Data entries
------------------------------------------------
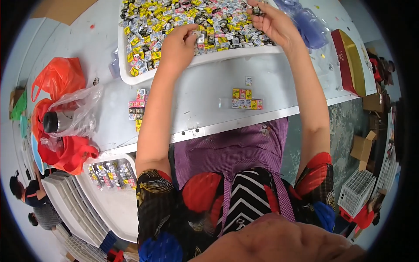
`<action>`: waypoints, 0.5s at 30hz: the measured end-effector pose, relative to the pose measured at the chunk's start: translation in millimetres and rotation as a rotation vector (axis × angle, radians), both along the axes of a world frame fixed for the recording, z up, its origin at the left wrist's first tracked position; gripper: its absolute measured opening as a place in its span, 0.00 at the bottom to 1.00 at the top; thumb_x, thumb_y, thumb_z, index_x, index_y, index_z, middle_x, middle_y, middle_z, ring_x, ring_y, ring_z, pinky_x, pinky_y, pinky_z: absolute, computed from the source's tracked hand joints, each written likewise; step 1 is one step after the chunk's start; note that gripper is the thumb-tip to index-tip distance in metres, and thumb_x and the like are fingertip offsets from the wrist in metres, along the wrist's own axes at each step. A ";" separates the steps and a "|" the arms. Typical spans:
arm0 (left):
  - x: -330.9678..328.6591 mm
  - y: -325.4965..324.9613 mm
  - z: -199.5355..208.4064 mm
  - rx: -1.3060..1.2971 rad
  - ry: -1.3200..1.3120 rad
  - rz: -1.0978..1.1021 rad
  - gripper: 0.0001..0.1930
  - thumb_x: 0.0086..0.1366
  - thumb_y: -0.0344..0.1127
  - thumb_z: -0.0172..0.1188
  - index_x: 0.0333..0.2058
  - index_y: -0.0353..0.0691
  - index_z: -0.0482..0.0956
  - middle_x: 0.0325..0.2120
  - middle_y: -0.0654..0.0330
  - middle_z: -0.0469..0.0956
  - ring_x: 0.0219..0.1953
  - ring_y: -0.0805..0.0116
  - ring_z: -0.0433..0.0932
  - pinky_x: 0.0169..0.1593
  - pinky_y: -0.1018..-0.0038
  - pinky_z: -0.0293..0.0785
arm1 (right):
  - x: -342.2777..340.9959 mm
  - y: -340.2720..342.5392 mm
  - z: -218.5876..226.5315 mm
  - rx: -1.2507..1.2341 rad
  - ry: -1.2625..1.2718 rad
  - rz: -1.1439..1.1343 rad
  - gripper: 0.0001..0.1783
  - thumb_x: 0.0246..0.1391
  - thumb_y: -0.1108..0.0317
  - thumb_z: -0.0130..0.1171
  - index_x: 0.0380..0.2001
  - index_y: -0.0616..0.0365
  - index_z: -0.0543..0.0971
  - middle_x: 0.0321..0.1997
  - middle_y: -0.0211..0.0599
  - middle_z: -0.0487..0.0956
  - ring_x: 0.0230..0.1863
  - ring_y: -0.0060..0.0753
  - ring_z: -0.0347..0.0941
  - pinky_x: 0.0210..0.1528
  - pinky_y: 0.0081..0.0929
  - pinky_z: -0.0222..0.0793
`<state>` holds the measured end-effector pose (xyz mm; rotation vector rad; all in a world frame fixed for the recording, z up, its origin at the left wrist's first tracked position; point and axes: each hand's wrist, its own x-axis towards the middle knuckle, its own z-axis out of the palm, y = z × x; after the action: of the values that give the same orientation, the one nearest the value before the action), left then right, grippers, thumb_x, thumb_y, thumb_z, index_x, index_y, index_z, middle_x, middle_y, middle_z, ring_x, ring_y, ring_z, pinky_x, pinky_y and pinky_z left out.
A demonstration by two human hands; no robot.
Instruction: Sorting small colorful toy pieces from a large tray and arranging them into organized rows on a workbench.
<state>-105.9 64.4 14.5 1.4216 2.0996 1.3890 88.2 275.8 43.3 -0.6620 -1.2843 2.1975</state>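
Observation:
A large white tray (205, 60) at the far side of the table is heaped with tiny printed boxes (174, 19) in yellow, black, pink and white. Over its front part is my left hand (178, 49), fingers curled among the boxes; what it holds, if anything, is unclear. My right hand (279, 26), at the tray's right side, pinches a small black box (257, 9) between thumb and fingers. Nearer me, a short block of boxes (244, 103) stands in rows in a clear holder (224, 103), with a single white box (248, 81) just beyond it.
Another group of boxes (137, 105) sits left of my left forearm. Further left are a red plastic bag (61, 78) and a flask (54, 122). A lower tray (115, 209) carries packed boxes. A red and gold carton lid (348, 63) lies at right. Other people are in the background.

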 end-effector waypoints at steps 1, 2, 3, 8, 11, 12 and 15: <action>0.8 2.8 0.4 0.018 0.010 -0.025 0.14 0.60 0.29 0.58 0.45 0.40 0.78 0.32 0.54 0.78 0.31 0.62 0.76 0.38 0.71 0.73 | 10.5 10.0 -12.9 0.002 0.057 0.039 0.18 0.62 0.64 0.50 0.52 0.62 0.71 0.37 0.39 0.77 0.33 0.25 0.74 0.34 0.22 0.71; -0.5 4.1 -1.4 0.018 0.014 -0.023 0.14 0.60 0.29 0.58 0.45 0.40 0.78 0.32 0.54 0.78 0.31 0.62 0.76 0.38 0.71 0.73 | 10.7 9.7 -14.5 0.001 0.114 0.089 0.21 0.63 0.64 0.48 0.56 0.63 0.67 0.44 0.44 0.76 0.33 0.29 0.74 0.34 0.23 0.72; -0.5 6.3 -3.6 0.042 0.003 -0.055 0.14 0.60 0.29 0.58 0.46 0.40 0.78 0.31 0.55 0.78 0.31 0.63 0.76 0.38 0.71 0.73 | 16.2 6.2 -17.8 0.058 0.149 0.065 0.20 0.65 0.68 0.44 0.56 0.70 0.65 0.42 0.43 0.75 0.34 0.23 0.71 0.34 0.15 0.70; -1.3 1.3 3.7 0.059 -0.118 -0.008 0.12 0.60 0.28 0.59 0.43 0.39 0.80 0.28 0.58 0.78 0.29 0.70 0.74 0.36 0.75 0.72 | 35.3 -35.0 -10.2 0.006 0.246 -0.004 0.22 0.63 0.69 0.47 0.57 0.68 0.64 0.42 0.42 0.75 0.34 0.25 0.72 0.36 0.17 0.71; 0.4 -3.5 11.7 0.065 -0.215 0.032 0.10 0.59 0.28 0.59 0.41 0.39 0.81 0.28 0.59 0.77 0.28 0.73 0.72 0.35 0.78 0.70 | 47.6 -81.2 0.7 0.029 0.190 -0.131 0.22 0.62 0.69 0.49 0.58 0.67 0.65 0.42 0.43 0.76 0.35 0.25 0.72 0.37 0.18 0.71; -0.7 -4.0 10.8 0.064 -0.219 0.029 0.10 0.59 0.28 0.59 0.41 0.39 0.81 0.28 0.59 0.77 0.28 0.73 0.72 0.35 0.78 0.70 | 53.1 -91.8 2.1 0.047 0.149 -0.194 0.22 0.62 0.69 0.49 0.58 0.67 0.65 0.42 0.43 0.76 0.35 0.25 0.72 0.38 0.18 0.71; -2.5 -0.5 0.4 0.231 -0.057 0.007 0.10 0.60 0.27 0.58 0.40 0.39 0.82 0.30 0.60 0.75 0.29 0.73 0.73 0.36 0.79 0.70 | 70.0 -112.2 -16.8 0.010 0.129 -0.216 0.21 0.62 0.69 0.50 0.56 0.67 0.68 0.42 0.42 0.78 0.35 0.24 0.73 0.39 0.21 0.72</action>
<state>-108.4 63.9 14.9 1.4386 1.9623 1.6995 158.2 163.5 26.5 -0.6134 -1.1043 2.0219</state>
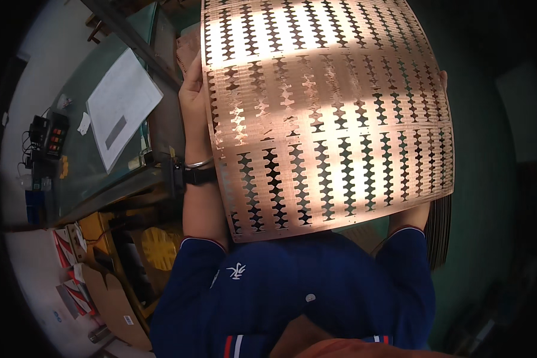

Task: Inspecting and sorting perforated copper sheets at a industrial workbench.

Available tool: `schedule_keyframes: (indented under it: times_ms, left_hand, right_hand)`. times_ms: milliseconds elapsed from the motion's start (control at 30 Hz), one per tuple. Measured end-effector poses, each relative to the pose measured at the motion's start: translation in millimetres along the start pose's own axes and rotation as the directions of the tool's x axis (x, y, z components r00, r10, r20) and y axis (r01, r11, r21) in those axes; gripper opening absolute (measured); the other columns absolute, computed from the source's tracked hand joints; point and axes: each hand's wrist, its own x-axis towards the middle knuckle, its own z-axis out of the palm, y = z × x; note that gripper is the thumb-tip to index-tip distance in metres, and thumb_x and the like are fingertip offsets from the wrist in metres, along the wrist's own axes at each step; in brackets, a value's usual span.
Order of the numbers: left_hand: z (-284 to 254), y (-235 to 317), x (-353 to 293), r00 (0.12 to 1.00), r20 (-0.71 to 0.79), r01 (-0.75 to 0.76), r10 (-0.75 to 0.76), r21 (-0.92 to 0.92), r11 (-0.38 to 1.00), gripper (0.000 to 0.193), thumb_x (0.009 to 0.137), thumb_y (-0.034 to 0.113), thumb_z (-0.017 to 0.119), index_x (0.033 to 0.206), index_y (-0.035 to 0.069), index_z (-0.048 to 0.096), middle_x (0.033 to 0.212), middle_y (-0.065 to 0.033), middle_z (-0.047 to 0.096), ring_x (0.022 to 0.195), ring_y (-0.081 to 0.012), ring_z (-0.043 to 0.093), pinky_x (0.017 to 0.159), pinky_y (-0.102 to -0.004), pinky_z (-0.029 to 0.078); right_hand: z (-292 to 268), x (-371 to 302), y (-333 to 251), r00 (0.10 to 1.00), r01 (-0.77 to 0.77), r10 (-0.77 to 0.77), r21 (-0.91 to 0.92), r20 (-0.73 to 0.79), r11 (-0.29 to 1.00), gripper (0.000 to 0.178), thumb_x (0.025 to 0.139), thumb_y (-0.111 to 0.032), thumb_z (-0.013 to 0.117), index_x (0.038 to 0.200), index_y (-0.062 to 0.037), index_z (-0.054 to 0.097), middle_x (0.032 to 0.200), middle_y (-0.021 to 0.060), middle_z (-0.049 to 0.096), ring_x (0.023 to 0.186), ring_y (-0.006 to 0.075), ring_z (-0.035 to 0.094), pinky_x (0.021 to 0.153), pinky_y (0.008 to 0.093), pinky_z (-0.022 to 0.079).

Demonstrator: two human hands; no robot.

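A large copper-coloured perforated sheet (334, 128) spans the middle of the view, bowed slightly, with rows of jagged cutouts and bright glare across it. My left hand (192, 89) grips its left edge, the fingers partly hidden behind the sheet. At the right edge only a bit of my right hand (443, 79) shows, closed on the sheet; the rest is behind it. Below the sheet's lower right corner, a stack of thin sheets (440, 232) shows edge-on. More copper-coloured sheets (188, 51) lie just beyond my left hand.
To the left is a glass-topped table (83, 173) with a white paper in a clear sleeve (125, 107) and a black device with lit orange displays (55, 137). Lower left are a yellow machine frame (101, 232) and a cardboard box (110, 298). Green floor (483, 179) stretches right.
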Motion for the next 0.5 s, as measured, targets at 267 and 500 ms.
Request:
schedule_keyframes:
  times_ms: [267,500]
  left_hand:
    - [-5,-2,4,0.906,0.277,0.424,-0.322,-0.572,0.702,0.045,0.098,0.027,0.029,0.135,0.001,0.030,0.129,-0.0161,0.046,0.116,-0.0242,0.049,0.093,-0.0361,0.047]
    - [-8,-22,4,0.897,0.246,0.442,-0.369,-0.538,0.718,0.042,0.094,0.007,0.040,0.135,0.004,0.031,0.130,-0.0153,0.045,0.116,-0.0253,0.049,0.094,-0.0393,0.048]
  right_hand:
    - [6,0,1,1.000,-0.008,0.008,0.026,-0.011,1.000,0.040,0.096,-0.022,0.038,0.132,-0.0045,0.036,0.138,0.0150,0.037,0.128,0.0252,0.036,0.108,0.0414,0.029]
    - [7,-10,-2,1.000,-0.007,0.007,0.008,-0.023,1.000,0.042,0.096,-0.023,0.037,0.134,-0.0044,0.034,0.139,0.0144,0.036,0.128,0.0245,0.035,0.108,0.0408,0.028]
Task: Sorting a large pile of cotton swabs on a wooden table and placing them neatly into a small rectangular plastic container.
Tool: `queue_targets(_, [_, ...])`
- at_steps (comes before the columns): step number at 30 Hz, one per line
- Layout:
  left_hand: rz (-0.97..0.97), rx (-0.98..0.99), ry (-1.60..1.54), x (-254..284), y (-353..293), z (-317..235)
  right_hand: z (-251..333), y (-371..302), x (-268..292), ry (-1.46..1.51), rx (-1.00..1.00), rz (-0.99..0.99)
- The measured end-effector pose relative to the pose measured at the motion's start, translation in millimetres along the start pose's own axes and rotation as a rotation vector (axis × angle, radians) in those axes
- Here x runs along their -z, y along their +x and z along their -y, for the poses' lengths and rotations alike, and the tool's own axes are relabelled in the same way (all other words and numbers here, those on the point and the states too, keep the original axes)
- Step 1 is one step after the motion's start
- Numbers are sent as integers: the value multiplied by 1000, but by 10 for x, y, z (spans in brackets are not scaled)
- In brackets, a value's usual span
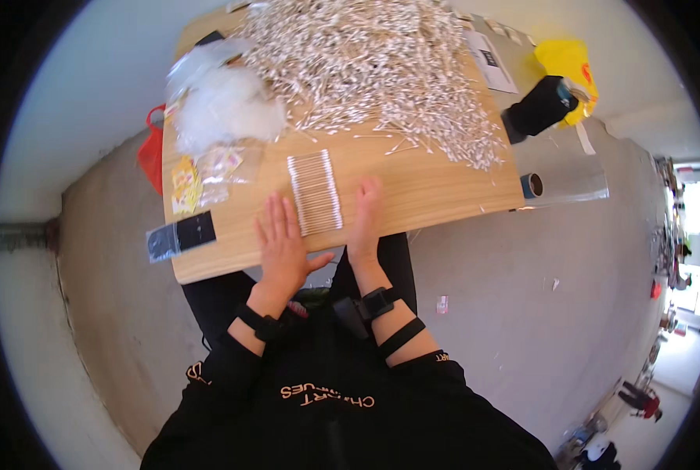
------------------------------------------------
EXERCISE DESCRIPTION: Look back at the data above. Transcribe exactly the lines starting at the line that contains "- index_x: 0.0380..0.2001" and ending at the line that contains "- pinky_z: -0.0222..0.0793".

EXERCISE RESPONSE:
  - index_x: 0.0380..0.2001
  - index_y: -0.0616..0.0365
  - index_z: -0.0543..0.0971
  - middle_x: 0.0321..0.1997
  - middle_y: -0.0211..0.0599
  - middle_z: -0.0487..0.0956
  - ring_x: 0.0230..0.1863
  - ring_y: -0.0060..0.0753
  - ring_z: -0.0347..0.0941
  - pinky_x: 0.0210..0.1528
  - pinky_y: 0.0081..0.0929
  - pinky_z: -0.0222..0.0793

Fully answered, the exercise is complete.